科学史、日本の戦争責任、そして現在の私たちの行為
2015年04月06日
スティーブン・ワインバーグは、素粒子論における業績に対し1979年にノーベル賞を受賞した著名な物理学者で、『宇宙創成はじめの3分間』(ちくま学芸文庫)をはじめとする一般向けの解説書でもよく知られている。学問上の業績と深い教養によって、米国では最も尊敬されている科学者のひとりである。その彼が、テキサス大学で行ってきた「科学史」の講義に基づいた大著“To Explain the World” (邦題は『世界を説明すること』だろうか)が、この2月にハーパー・コリンズ社から出版されたので、早速読んでみた。
ワインバーグは、現在の科学者の立場から、過去の偉大な哲学者や科学者を情け容赦なく断罪している。しかし、このように「現在の基準で過去を裁く」ことは、歴史学の世界では禁じ手のようで、本書は刊行と同時に、一部の歴史学者から激しい批判を浴びた。今回の論考では、「現在の基準で過去を裁く」ことの是非を中心に、ワインバーグの科学史観から、日本の戦争責任問題、また、未来から見た私たちの現在の行為までを考えてみよう。
この新著は、個々の「科学的事実」の発見ではなく、「科学的方法」の発見に重点を置いていることが特徴だ。ワインバーグによると、ターレスからアリストテレスにいたる古代ギリシアの科学哲学者は、「美的効果によって表現を選んだ詩人」であり、観察や実験によって自らの理論を正当化すべきだとは考えなかった。一方、16世紀英国のフランシス・ベーコンは、「極端な経験主義者」であり、「その著作によって、科学者の営みによい影響があったとは思えない」。また、近代合理主義の父とされる17世紀フランスのルネ・デカルトは、「信頼できる知識を得るための真実の方法を見つけたと主張するものにしては、自然の数多くの側面について、驚くほど間違った理解をしていた」。

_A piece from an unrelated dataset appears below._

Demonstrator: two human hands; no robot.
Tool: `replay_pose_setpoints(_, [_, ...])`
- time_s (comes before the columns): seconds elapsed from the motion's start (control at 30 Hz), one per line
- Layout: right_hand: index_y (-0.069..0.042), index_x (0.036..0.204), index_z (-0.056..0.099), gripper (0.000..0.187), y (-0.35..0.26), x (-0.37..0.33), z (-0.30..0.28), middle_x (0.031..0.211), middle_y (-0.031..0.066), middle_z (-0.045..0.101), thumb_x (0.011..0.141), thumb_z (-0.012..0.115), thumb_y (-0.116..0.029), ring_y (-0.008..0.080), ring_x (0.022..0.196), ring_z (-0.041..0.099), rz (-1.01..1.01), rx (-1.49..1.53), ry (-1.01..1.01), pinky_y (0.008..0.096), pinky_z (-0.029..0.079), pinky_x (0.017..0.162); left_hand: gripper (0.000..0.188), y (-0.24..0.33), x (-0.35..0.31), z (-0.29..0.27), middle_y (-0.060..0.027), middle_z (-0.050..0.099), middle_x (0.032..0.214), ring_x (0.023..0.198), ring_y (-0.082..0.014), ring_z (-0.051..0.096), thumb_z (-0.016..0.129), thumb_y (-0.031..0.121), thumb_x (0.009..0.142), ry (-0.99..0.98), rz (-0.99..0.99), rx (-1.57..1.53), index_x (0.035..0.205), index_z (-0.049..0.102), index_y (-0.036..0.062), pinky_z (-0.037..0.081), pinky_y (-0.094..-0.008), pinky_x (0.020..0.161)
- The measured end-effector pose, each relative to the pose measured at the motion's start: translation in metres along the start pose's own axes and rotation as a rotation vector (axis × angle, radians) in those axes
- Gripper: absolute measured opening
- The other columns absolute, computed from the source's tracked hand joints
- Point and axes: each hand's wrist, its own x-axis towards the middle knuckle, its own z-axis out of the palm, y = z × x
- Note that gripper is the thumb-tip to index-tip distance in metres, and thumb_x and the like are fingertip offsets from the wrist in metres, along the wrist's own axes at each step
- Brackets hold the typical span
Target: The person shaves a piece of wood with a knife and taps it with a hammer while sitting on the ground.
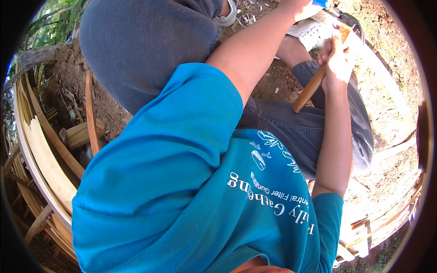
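My right hand (337,61) is closed around a smooth brown wooden stick (310,88), shaped like a tool handle. It slants from over my thigh up toward the top right. Near its upper end lies a dark object (350,22) I cannot make out; whether it joins the stick is unclear. My left hand (298,8) reaches to the top edge and is partly cut off. Its fingers seem closed on a bright blue thing (321,3), perhaps a handle, of which only a bit shows.
My bent legs in dark blue trousers (150,45) and a white shoe (309,35) surround the work. Pale shavings (248,18) dot the brown soil. Long split wooden strips (45,154) are stacked at the left, and a wood piece (77,135) lies beside them.
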Motion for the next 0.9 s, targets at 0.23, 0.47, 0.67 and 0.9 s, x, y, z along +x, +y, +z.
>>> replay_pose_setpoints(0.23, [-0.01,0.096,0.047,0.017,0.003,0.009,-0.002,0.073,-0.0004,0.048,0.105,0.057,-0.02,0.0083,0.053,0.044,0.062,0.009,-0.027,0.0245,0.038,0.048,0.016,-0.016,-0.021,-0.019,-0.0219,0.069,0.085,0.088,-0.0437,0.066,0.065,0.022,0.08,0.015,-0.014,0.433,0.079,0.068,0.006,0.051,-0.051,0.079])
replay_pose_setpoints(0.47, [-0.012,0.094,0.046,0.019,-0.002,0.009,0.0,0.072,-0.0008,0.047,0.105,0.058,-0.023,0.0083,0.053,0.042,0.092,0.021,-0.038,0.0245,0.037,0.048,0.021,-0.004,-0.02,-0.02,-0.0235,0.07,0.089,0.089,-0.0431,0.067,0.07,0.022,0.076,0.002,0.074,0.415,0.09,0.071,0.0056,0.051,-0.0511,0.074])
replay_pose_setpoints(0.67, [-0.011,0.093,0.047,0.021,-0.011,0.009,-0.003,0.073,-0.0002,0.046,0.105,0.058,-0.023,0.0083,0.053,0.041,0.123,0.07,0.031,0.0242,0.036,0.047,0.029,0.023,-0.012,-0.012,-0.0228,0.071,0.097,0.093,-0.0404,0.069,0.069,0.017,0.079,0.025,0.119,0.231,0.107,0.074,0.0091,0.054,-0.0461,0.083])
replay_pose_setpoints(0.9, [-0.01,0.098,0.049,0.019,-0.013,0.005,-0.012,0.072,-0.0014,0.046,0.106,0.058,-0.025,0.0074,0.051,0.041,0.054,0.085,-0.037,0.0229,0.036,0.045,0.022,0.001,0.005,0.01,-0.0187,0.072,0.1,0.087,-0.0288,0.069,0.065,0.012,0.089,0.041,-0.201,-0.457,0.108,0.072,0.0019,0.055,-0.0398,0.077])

科学史の研究者でハーバード大学教授のスティーブン・シャピンは、ウォールストリート・ジャーナル紙に、「なぜ科学者は歴史を書くべきではないか」という挑発的な題名でこの本の書評を書き、歴史とは過去をそのものとして理解しようとする学問であって、現在の基準で過去の行為を裁いてはいけないと批判した。